ER Absolutely cos you have to assess where the individual is and it should all be outcome based, like I believe that you don’t just come in and support someone and do things for them and be really nice, you know, you’re working towards outcomes. Everyone has outcomes, it might be improving their health and wellbeing, you know it’s all integrating them into society and that’s these different things we’ve got like taking guys to work and trying to get them … just to see where they’ll go with it. You should always be pushing to try and get towards people being as independent as they can if it’s a case of someone needs a couple of extra hours of support in their work or a couple of hours you know, for someone to drive them about cos they don’t have a car and they don’t have access to that I would be quite happy for that to be the case but if they’re capable of you know getting themselves dressed, moving around the house and really being a part of this society then they should be looking to do that, that should be the case. Certainly, the support that you give them is always with that intention of how independent can they be themselves? But yeah that support’s crucial for so many people, there’s so many service users that if they didn’t have that support, you know they’d have life threatening potential cases. If there’s people that can’t control their own epileptic seizures and there’s no one around to support them if they have a seizure, that could be seriously devastating if it’s someone that is deaf and blind and can’t hear a fire alarm or somethings and the house is on fire, the only way they’d know is through a sense of smell, that they wouldn’t have any idea of doing those things so there’s certain things like that, that you really have to understand why we’re there and you know it’s also a safeguard and protecting thing as well as trying to support them to be as independent as they can.

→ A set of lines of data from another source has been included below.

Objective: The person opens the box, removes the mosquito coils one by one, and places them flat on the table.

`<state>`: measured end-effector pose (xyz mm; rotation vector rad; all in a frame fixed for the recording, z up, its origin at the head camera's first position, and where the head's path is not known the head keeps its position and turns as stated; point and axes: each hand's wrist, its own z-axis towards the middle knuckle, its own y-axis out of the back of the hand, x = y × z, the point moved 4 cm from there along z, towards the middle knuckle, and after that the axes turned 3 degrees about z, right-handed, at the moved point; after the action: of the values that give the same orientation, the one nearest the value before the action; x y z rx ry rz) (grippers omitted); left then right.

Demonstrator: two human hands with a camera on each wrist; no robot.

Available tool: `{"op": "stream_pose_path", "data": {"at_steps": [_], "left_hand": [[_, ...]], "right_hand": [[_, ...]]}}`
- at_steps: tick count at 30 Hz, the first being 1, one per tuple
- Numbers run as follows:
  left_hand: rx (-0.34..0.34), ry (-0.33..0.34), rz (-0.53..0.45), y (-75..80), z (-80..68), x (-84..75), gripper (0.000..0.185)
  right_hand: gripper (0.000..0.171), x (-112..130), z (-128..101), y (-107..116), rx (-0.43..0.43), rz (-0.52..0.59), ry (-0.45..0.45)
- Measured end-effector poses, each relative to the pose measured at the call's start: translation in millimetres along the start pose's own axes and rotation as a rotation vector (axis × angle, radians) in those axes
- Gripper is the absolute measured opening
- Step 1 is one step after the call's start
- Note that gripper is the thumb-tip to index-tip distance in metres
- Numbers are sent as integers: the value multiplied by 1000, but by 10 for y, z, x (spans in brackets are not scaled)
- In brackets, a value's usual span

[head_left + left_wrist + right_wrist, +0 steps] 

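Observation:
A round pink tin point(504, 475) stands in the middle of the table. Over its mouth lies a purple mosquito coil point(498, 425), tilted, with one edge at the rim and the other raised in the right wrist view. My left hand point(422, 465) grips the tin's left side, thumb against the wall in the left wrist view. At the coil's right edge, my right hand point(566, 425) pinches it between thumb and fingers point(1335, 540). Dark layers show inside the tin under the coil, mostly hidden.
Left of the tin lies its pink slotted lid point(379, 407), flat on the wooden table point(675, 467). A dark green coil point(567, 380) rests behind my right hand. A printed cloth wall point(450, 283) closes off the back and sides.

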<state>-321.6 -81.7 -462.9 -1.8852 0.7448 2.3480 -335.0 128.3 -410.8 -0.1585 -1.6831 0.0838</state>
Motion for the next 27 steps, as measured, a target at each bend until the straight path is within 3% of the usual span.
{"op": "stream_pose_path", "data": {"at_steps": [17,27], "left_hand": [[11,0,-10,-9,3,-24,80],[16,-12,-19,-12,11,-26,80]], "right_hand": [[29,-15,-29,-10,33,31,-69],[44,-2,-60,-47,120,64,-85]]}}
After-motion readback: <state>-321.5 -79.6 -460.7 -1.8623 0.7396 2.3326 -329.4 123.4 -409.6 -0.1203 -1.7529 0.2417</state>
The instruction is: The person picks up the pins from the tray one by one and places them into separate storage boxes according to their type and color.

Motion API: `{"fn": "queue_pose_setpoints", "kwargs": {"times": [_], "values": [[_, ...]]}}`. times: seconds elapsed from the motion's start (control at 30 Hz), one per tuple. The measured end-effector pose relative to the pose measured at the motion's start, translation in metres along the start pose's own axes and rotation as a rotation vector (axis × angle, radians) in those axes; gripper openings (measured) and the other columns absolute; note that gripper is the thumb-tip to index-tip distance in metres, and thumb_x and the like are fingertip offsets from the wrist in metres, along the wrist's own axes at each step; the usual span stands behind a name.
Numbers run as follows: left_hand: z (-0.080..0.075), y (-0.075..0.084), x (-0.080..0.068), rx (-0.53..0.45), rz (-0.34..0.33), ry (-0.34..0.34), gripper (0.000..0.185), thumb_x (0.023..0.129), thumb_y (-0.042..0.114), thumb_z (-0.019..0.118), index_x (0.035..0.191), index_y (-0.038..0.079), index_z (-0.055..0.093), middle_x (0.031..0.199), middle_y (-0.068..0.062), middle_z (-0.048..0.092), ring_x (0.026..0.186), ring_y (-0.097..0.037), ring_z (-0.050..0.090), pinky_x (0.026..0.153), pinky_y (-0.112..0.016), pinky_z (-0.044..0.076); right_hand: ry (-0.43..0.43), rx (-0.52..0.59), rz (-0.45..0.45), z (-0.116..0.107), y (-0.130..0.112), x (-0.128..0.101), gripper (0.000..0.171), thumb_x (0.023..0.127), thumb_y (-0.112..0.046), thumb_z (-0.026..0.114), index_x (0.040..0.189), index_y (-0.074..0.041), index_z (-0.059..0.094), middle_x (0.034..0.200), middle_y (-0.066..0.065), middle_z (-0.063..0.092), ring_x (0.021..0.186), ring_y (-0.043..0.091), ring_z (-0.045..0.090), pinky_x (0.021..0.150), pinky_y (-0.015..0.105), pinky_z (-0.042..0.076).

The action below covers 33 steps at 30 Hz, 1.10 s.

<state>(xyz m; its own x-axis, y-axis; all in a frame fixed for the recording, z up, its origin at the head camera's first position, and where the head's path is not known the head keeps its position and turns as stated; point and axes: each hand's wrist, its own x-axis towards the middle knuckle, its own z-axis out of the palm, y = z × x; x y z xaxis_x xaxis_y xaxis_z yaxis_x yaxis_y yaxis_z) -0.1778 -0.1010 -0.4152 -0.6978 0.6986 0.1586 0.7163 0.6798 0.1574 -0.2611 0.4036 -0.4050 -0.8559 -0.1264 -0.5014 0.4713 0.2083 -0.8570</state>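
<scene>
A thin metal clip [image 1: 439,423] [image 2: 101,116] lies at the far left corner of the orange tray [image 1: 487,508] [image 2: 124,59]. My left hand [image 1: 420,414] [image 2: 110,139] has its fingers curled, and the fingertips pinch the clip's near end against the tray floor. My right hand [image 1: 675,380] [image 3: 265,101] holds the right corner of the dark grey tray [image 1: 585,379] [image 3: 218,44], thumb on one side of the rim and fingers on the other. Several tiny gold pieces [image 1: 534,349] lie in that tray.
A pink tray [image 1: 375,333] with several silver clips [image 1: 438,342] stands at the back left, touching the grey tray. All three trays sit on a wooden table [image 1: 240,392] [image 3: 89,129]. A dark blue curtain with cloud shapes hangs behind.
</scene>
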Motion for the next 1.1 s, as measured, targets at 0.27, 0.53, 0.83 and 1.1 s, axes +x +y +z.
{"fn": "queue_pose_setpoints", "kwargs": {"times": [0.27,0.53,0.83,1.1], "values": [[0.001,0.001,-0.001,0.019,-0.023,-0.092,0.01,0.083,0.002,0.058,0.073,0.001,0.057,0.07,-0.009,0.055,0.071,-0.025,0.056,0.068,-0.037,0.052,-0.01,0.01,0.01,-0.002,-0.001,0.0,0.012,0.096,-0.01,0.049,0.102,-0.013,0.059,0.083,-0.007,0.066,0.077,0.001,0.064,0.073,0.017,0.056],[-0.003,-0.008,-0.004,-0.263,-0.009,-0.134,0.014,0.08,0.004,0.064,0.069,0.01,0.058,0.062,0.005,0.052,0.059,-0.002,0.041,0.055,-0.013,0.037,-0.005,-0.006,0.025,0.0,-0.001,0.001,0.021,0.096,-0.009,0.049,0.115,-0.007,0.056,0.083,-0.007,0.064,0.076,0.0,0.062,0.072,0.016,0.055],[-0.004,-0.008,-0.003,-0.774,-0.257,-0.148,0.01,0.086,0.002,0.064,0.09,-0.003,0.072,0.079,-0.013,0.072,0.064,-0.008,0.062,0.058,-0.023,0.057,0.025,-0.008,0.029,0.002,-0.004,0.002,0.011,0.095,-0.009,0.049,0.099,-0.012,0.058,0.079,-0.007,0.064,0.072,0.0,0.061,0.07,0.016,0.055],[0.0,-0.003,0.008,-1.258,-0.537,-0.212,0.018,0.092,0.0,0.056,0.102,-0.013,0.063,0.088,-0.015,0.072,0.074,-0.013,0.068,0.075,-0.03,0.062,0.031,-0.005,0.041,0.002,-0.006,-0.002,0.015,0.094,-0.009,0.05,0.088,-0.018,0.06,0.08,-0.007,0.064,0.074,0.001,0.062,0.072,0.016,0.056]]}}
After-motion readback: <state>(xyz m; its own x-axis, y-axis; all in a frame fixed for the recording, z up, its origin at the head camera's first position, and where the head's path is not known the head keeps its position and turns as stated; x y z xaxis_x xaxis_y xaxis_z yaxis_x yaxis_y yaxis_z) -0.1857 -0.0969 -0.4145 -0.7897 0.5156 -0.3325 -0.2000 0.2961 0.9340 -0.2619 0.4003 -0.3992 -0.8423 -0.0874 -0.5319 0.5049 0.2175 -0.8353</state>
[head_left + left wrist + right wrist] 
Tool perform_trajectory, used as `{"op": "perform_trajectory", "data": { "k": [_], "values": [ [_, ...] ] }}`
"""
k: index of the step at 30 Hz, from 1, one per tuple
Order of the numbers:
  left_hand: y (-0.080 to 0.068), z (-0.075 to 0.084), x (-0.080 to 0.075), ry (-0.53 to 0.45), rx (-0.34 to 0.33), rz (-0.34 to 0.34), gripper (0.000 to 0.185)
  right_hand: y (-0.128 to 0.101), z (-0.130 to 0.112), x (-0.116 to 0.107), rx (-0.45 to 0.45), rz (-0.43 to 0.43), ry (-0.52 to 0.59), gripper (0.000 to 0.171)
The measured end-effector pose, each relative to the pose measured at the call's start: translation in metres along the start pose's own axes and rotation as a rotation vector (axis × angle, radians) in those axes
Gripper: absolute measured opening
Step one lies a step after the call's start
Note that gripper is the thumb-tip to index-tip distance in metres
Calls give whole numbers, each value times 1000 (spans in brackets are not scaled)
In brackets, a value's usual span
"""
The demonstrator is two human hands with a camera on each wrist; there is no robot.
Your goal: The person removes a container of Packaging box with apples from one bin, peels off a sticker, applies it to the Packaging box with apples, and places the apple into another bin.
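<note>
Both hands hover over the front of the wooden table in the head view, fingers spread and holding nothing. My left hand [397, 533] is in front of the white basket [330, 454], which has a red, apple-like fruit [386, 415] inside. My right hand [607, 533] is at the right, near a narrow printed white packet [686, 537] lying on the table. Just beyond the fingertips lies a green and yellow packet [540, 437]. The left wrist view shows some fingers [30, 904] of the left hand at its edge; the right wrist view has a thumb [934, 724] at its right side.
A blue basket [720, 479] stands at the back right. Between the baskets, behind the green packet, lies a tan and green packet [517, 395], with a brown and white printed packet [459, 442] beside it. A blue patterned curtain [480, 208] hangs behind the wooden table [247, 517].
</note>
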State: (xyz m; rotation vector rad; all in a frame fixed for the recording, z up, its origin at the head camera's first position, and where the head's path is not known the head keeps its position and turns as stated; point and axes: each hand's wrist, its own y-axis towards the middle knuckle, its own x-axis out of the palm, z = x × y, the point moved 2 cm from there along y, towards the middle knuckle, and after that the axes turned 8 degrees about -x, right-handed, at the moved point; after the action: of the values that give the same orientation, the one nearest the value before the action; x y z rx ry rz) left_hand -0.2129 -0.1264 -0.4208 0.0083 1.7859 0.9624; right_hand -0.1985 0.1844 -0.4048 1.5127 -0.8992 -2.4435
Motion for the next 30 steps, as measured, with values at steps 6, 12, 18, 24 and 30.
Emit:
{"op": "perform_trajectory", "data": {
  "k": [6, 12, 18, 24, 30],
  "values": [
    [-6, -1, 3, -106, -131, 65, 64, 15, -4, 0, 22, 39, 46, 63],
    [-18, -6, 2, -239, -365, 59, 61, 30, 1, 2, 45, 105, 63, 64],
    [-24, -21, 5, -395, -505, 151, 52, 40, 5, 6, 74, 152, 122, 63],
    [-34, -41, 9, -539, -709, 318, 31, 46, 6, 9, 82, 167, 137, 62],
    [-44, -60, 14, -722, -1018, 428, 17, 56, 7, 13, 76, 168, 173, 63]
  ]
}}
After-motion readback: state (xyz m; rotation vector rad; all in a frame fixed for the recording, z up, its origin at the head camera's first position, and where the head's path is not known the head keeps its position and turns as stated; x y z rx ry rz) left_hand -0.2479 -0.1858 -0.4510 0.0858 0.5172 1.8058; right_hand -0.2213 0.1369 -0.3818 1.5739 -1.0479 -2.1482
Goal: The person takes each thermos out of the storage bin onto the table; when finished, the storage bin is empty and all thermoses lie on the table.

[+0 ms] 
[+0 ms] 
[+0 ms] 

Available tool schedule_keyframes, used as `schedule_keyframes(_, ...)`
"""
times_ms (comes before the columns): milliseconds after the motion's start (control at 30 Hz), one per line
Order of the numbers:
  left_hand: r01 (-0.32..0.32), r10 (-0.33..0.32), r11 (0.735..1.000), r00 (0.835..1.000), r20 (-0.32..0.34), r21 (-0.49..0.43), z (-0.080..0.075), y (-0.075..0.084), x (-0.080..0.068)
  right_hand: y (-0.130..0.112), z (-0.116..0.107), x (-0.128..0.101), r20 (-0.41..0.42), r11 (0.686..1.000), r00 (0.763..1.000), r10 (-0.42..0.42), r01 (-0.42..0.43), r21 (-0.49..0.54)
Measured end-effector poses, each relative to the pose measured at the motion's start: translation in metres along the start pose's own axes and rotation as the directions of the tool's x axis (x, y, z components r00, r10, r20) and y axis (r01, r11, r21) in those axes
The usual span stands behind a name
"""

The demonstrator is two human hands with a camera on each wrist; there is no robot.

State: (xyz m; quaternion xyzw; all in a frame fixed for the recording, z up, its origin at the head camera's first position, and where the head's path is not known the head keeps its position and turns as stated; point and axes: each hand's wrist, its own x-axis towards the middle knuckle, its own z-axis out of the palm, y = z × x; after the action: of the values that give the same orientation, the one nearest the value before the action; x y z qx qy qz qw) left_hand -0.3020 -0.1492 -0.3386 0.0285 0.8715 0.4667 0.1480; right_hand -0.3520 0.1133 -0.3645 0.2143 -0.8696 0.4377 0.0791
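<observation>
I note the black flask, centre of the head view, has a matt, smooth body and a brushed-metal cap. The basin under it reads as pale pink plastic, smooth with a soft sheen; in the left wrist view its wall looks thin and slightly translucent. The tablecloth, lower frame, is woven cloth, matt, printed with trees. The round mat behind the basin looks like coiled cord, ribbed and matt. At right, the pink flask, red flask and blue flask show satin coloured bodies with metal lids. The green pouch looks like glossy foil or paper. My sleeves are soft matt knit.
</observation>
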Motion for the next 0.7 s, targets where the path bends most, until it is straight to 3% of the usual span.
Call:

MM Finally, if people listening to this and they’re in 2 minds whether to be a support worker or go for that kind of job, what would you say to people to maybe encourage them or to go to this kind of environment, social care?

ER Well it’s an environment that’s ever changing and there’s certainly light at the end of the tunnel with regards to you know your pays obviously very important, that’s how you pay your bills but it’s really easy to get full time hours in this job, there’s not a lot of services that are fully staffed at all and there’s so many different things that you can gain experience from and all these companies all train you really well. Now I’ve done medication training, epilepsy training all these different things that are really, really good that if you wanted to start off in care and then go into nursing and you know into the more medication, like a pharmaceutical or something you would have a bit of a background of using these things and have that understanding already and it’s also just a great rewarding experience to be able to interact with some of these service users, some of these people have a … you know they’re all people, a lot of these guys have seen music, you know there’s a lot of service users that go to gigs and whatever and you get to support them there, you know that’s awesome fun you know, you’re getting a free ticket to go and see Coldplay or something you know cos you’re at your work and it could be a lot worse certainly and there’s so many a range of different things that will come up during a year, so many things you’ll get the opportunity to do, so I think certainly you know just take that opportunity if you get it, you know it’s all there.